Пауза. Я чувствую, Мюрзек явно считает, что она ещё не до конца выполнила в отношении меня свой словесный долг. Что ж, пусть выполняет! Но без меня! Я не открываю глаз.
– Во всяком случае, если я могу для вас что-нибудь сделать, скажите.
Да, можете, например, оставить меня в покое. Но меня подводит привычка быть вежливым, и вместо того, чтобы так и сказать, я бормочу, упорно не поднимая век:
– Спасибо, мадам, но бортпроводница выполняет свой долг до конца. Как вы, наверно, заметили, она даже подержала мою руку.
Последнюю фразу я произнёс помимо своей воли; сквозь мою незамутненную безмятежность будто вдруг проступило пятнышко прежней горечи.

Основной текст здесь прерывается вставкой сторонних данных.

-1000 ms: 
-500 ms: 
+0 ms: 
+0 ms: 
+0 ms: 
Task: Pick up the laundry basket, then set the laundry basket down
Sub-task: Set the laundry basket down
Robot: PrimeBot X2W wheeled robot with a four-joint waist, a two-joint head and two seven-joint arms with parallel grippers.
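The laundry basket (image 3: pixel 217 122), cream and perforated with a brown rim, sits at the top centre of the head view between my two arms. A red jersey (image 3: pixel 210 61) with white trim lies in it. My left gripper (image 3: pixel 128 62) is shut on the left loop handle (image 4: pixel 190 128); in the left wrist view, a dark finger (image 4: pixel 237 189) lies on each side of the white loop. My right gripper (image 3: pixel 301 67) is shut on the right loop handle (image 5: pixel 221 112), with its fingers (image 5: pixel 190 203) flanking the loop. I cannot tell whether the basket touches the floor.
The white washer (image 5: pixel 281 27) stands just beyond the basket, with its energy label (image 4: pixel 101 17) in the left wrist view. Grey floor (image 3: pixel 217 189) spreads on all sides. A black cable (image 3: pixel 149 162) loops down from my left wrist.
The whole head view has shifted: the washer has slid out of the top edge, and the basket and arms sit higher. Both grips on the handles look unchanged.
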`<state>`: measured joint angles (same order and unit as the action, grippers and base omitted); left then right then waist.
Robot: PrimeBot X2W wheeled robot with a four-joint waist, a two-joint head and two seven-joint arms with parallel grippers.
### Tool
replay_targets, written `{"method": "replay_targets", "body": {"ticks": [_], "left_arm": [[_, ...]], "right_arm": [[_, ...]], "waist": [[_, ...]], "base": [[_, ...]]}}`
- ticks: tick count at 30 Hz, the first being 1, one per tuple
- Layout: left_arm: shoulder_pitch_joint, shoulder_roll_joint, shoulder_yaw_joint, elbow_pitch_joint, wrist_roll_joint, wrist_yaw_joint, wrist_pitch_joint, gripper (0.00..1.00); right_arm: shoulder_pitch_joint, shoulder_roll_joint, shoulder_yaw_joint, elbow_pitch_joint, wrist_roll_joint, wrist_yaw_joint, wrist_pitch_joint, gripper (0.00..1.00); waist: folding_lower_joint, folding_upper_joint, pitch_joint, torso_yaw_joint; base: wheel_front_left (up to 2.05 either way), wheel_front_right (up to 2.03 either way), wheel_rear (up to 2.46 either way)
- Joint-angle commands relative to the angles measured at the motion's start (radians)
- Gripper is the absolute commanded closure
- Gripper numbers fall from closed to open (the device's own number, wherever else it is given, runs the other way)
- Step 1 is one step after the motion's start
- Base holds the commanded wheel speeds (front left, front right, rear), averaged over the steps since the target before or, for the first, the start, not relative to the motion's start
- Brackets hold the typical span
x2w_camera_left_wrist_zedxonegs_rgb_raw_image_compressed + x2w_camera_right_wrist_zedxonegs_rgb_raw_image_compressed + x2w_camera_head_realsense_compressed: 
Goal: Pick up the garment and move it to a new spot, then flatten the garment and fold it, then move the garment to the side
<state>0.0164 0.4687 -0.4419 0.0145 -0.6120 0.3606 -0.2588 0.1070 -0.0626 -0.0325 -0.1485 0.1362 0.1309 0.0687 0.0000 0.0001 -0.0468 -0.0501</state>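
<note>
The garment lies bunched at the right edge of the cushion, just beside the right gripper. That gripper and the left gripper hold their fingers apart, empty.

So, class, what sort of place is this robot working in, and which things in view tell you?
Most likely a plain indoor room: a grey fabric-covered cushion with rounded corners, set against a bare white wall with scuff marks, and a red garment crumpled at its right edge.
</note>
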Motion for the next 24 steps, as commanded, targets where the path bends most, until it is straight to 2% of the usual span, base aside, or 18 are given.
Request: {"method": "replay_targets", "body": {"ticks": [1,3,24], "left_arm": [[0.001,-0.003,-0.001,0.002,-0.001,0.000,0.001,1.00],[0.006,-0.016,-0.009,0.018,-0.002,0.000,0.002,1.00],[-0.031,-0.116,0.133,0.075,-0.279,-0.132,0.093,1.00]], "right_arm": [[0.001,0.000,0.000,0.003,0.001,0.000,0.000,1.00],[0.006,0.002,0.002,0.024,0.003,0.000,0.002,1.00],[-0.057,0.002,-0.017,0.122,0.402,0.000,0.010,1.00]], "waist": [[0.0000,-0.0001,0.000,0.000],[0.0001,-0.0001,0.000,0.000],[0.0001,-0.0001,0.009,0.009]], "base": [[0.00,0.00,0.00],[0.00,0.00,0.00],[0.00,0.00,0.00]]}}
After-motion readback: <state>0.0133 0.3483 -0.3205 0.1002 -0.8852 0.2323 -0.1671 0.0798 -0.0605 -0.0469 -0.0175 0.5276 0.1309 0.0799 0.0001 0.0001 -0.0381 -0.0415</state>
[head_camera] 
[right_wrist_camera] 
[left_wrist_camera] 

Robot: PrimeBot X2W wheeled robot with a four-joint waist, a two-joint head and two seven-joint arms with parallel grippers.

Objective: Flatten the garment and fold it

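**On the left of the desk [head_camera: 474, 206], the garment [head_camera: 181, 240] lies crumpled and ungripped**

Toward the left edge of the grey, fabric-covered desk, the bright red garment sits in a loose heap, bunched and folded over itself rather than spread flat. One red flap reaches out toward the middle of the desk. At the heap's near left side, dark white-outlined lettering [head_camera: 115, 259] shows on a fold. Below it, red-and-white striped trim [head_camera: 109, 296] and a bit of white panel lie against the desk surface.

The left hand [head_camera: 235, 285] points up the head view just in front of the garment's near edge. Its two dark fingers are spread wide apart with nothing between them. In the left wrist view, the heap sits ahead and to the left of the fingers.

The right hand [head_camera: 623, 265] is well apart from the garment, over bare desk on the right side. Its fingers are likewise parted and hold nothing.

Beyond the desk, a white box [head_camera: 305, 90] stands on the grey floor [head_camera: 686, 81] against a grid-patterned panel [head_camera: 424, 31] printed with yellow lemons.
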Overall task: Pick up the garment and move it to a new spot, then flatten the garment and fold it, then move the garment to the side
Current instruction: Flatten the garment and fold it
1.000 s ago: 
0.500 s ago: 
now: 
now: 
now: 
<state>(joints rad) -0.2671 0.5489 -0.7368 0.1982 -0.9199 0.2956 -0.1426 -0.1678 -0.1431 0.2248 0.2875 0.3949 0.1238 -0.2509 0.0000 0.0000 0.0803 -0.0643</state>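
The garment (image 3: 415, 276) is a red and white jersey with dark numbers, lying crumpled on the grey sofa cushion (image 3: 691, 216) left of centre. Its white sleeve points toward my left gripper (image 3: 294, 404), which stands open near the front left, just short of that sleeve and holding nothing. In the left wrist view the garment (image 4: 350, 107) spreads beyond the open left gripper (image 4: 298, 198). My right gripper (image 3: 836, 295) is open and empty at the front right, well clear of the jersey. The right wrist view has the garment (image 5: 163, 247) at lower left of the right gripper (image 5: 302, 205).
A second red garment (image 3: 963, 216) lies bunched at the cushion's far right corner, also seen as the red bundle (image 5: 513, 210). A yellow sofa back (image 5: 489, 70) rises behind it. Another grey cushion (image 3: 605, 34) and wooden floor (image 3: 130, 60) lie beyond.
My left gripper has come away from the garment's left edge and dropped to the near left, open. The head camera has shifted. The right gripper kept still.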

– Бортпроводница,– говорит Мюрзек, чья доброжелательность, словно ясное солнышко, льёт свои лучи абсолютно на всех,– бортпроводница вообще выше всяких похвал.
Пауза.
– Ну что ж,– запоздало спохватываясь, говорит Мюрзек,– я вас на время покину, отдыхайте.
Робби возвращается из туалета со своим несессером в руке. От карминовых пальцев ног до оранжевой шейной косынки (не забудем также светло-зелёных брюк и небесно-голубой рубашки) весь он так ярко и артистично расцвечен, что ни одно его перемещение по самолёту не может пройти незамеченным. В довершение картины над плечами его развеваются золотые кудри и он выбрит так гладко, будто он совсем ещё юн и безбород. Когда он пересекает круг, мы всегда глядим на него, глядим с самыми разными чувствами, но сегодня они уступают место удивлению и беспокойству.
Ибо эта лучезарная молодость теперь только видимость. В лице у Робби не осталось ни кровинки, черты заострились, глаза запали, и кажется, что всего за одну ночь он утратил обычную округлость щёк. Цвет его лица больше не назовёшь абрикосовым. Теперь он пепельный. И в его походке, обычно такой лёгкой, такой окрылённой, появилась какая-то неуверенность и неловкость – приметы, которые со вчерашнего утра, увы, мне слишком знакомы. Я могу совершенно точно сказать, что испытывает Робби в эту минуту. Такую слабость в ногах, что они у него подкашиваются, словно больше не в силах его нести. И в самом деле, не доходя до кресла, он споткнулся и наверняка бы упал, если бы мадам Эдмонд не вскочила и не удержала его своей могучей рукой.